Sorry for the delay in posting. We live in the upper eastern tennseess area. I installed two strands of electric fence outside my orginal run. It's about 8 inches off the fence and the lower strand is about 4-5 inches off the ground and the next one is about 12 inches off the ground. Do you think this will help? I lost 4 more last night. The smaller birds are completely gone. All but feathers. The older hens are against the fence again.
 
Last edited:
I can sympathize as I have lost almost as many in the past 2 months including a RIR Saturday and a Golden Comet today. There were comet feathers all over the coop today and the comet carcass was stuck in my fence webbing like something tried to pull it through or chased it and it got caught. I seem to have better luck locking them all in at night although there is a small space under the eaves of the coop that I want my husband to close off with boards. I have 40 young chicks to replace my loss but dread putting them out there with the others and won't until I get this problem fixed. My advice is to pen them up in a secure coop every night.
 
i thought about putting mine in the coop tonight. But I installed the electric fence and want to see if it works. At this point I plan to start over. My coop is completely secure, but must be too hot inside. They will roost in the coop in the winter but not summer. Crazy birds! Mine have all been lost since last Thursday. I sure hope the electric fence stops what ever it is. Maybe the varmit will be caught between the electric and the wire fence, so I can determine what it is.
 
My advice is if possible get a dog. I live in Texas, lots of coyotes, possums will come up on my back deck, coons, owls and big cats. Most of my birds free range, they safe places to roost and hide, but my dogs are the trick. I have 4 rescues, all on very long leads.
I will watch a coyote try to get to the chickens past the GP and it cant do it. All my waterfowl sleep with one of my pitbulls every night.
Sorry about losing your babies tho, I have had it happen in the past and it is an awful feeling.
 
There is one less coon thanks to my neighbor. I took the dogs out to potty and saw my chickens in the run as far away from the coop as possible. I have a covered run but i've had something getting in and stealing eggs.

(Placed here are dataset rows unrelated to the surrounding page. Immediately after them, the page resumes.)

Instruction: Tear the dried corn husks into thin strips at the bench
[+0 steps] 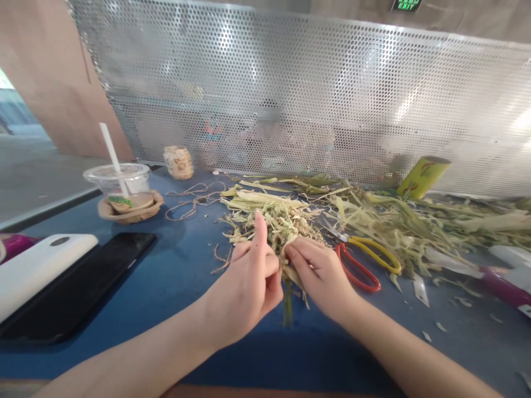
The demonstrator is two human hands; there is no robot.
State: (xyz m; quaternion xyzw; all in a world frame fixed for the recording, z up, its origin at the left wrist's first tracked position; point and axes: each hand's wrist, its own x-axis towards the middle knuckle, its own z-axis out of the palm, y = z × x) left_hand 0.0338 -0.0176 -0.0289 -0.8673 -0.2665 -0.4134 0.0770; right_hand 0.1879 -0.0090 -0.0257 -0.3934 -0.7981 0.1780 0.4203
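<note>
A bundle of dried corn husks (pixel 293 276) is between my two hands, its stringy ends hanging below them. My left hand (pixel 253 276) has its thumb raised and its other fingers curled against the bundle. My right hand (pixel 317 271) pinches a husk strip on the bundle's right side. Behind the fingers lies a heap of shredded husk (pixel 286 218). Scissors with one red and one yellow handle (pixel 373 254) rest just right of my right hand. Just what sits inside the curled left fingers is partly hidden.
Loose husks (pixel 398 218) spread across the right, near a tilted green-yellow cylinder (pixel 423 177). On the left are a lidded cup with straw (pixel 120 185), twine (pixel 193 199), a jar (pixel 178 162), a black phone (pixel 78 284) and a white device (pixel 45 271). A perforated metal panel (pixel 232 72) stands behind.
</note>
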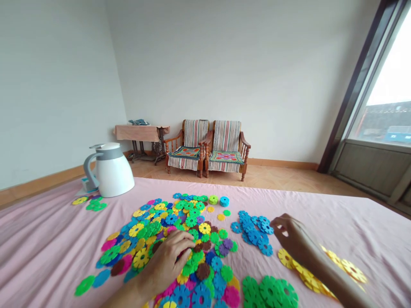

I had a gourd for a fake egg, it looked like an egg, and it had bitten the end off the gourd leaving teeth marks. I knew it wasn't a snake but didn't know where it was getting in. I found it had broken in near the run door where the wire goes over the run and is connected to the coop. There was a full sized door there before we added the run. We put the fencing along the top of the door. I didn't notice it before and when I saw the size of the coon I knew it wasn't a ferret or something that size so I looked in different places and it happened to be just below where the coon was perched. He was sitting on the ledge just above the run door. Thank goodness the roo got the girls out and the dogs had to potty.

Many years ago we had a coon that got in the coop by going over the run but it couldn't carry it's dinner out and it tried to pull the chickens thru the fencing. Like what is happening to yours. A covered run will protect them more. Unless like what happened to us and it breaks in.